** TRY IT **
Return the data below in full, exactly as it stands.
### INPUT DATA ###
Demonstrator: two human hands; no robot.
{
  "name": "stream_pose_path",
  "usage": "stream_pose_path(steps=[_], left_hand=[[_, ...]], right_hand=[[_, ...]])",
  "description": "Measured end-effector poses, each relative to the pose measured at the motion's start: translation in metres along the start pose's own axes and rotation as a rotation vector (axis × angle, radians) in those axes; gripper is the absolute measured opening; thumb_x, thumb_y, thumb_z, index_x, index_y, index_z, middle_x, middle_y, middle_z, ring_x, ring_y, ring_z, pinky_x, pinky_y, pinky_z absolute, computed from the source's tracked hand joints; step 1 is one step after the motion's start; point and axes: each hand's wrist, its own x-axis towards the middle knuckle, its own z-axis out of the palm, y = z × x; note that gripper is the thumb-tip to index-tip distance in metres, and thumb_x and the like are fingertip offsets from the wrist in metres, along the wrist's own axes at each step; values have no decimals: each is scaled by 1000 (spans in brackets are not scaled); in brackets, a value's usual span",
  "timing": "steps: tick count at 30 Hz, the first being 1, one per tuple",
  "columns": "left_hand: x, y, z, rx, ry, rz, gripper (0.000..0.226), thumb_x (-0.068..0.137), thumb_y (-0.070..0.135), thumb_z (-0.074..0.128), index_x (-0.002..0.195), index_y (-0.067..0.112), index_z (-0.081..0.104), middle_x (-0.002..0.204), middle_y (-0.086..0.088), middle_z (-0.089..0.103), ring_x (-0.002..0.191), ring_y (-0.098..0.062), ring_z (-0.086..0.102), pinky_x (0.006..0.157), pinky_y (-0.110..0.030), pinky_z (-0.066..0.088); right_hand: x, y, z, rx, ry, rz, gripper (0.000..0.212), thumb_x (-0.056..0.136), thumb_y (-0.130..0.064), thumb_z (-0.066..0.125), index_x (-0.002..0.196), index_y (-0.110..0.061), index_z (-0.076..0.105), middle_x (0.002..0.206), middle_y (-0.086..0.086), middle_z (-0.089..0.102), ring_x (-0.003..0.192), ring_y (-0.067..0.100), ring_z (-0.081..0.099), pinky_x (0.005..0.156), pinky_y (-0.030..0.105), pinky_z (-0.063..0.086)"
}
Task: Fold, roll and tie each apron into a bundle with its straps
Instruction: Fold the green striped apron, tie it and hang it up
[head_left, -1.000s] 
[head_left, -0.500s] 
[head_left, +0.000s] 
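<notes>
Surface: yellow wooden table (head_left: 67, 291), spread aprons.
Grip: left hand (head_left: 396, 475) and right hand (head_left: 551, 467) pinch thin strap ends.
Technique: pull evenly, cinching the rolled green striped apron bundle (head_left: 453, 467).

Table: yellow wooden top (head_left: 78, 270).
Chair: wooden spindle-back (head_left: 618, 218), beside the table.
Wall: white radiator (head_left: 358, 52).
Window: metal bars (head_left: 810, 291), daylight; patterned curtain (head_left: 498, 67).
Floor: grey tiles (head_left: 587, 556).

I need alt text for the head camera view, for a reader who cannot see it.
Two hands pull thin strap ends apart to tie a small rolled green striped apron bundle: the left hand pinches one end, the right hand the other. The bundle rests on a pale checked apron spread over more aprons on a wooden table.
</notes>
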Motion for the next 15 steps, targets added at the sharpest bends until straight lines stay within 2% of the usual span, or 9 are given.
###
** ANSWER TO THIS EXERCISE **
Demonstrator: two human hands; no robot.
{
  "name": "stream_pose_path",
  "usage": "stream_pose_path(steps=[_], left_hand=[[_, ...]], right_hand=[[_, ...]])",
  "description": "Measured end-effector poses, each relative to the pose measured at the motion's start: translation in metres along the start pose's own axes and rotation as a rotation vector (axis × angle, radians) in those axes; gripper is the absolute measured opening; thumb_x, thumb_y, thumb_z, index_x, index_y, index_z, middle_x, middle_y, middle_z, ring_x, ring_y, ring_z, pinky_x, pinky_y, pinky_z absolute, computed from the source's tracked hand joints; step 1 is one step after the motion's start; point and axes: each hand's wrist, its own x-axis towards the middle knuckle, its own z-axis out of the palm, y = z × x; note that gripper is the thumb-tip to index-tip distance in metres, and thumb_x and the like are fingertip offsets from the wrist in metres, along the wrist's own axes at each step; values have no decimals: each is scaled by 1000 (spans in brackets are not scaled); in brackets, a value's usual span",
  "timing": "steps: tick count at 30 Hz, the first being 1, one per tuple",
  "columns": "left_hand: x, y, z, rx, ry, rz, gripper (0.000..0.226), thumb_x (-0.068..0.137), thumb_y (-0.070..0.135), thumb_z (-0.074..0.128), index_x (-0.002..0.195), index_y (-0.067..0.112), index_z (-0.081..0.104), middle_x (-0.002..0.204), middle_y (-0.086..0.088), middle_z (-0.089..0.103), ring_x (-0.002..0.191), ring_y (-0.098..0.062), ring_z (-0.086..0.102), pinky_x (0.006..0.157), pinky_y (-0.110..0.030), pinky_z (-0.066..0.088); right_hand: x, y, z, rx, ry, rz, gripper (0.000..0.212), thumb_x (-0.056..0.136), thumb_y (-0.130..0.064), thumb_z (-0.066..0.125), index_x (-0.002..0.196), index_y (-0.110..0.061), index_z (-0.076..0.105), middle_x (0.002..0.206), middle_y (-0.086..0.086), middle_z (-0.089..0.102), ring_x (-0.003..0.192), ring_y (-0.067..0.100), ring_z (-0.081..0.099), pinky_x (0.005..0.156), pinky_y (-0.030..0.105), pinky_z (-0.063..0.086)"
}
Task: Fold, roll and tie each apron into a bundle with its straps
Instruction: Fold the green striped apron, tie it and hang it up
[head_left, -1.000s] 
[head_left, -0.500s] 
[head_left, +0.000s] 
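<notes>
Surface: yellow wooden table (head_left: 67, 291), spread aprons.
Grip: left hand (head_left: 396, 475) and right hand (head_left: 551, 467) pinch thin strap ends.
Technique: pull evenly, cinching the rolled green striped apron bundle (head_left: 453, 467).

Table: yellow wooden top (head_left: 78, 270).
Chair: wooden spindle-back (head_left: 618, 218), beside the table.
Wall: white radiator (head_left: 358, 52).
Window: metal bars (head_left: 810, 291), daylight; patterned curtain (head_left: 498, 67).
Floor: grey tiles (head_left: 587, 556).

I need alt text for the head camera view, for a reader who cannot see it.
Two hands pull thin strap ends apart to tie a small rolled green striped apron bundle: the left hand pinches one end, the right hand the other. The bundle rests on a pale checked apron spread over more aprons on a wooden table.
</notes>
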Motion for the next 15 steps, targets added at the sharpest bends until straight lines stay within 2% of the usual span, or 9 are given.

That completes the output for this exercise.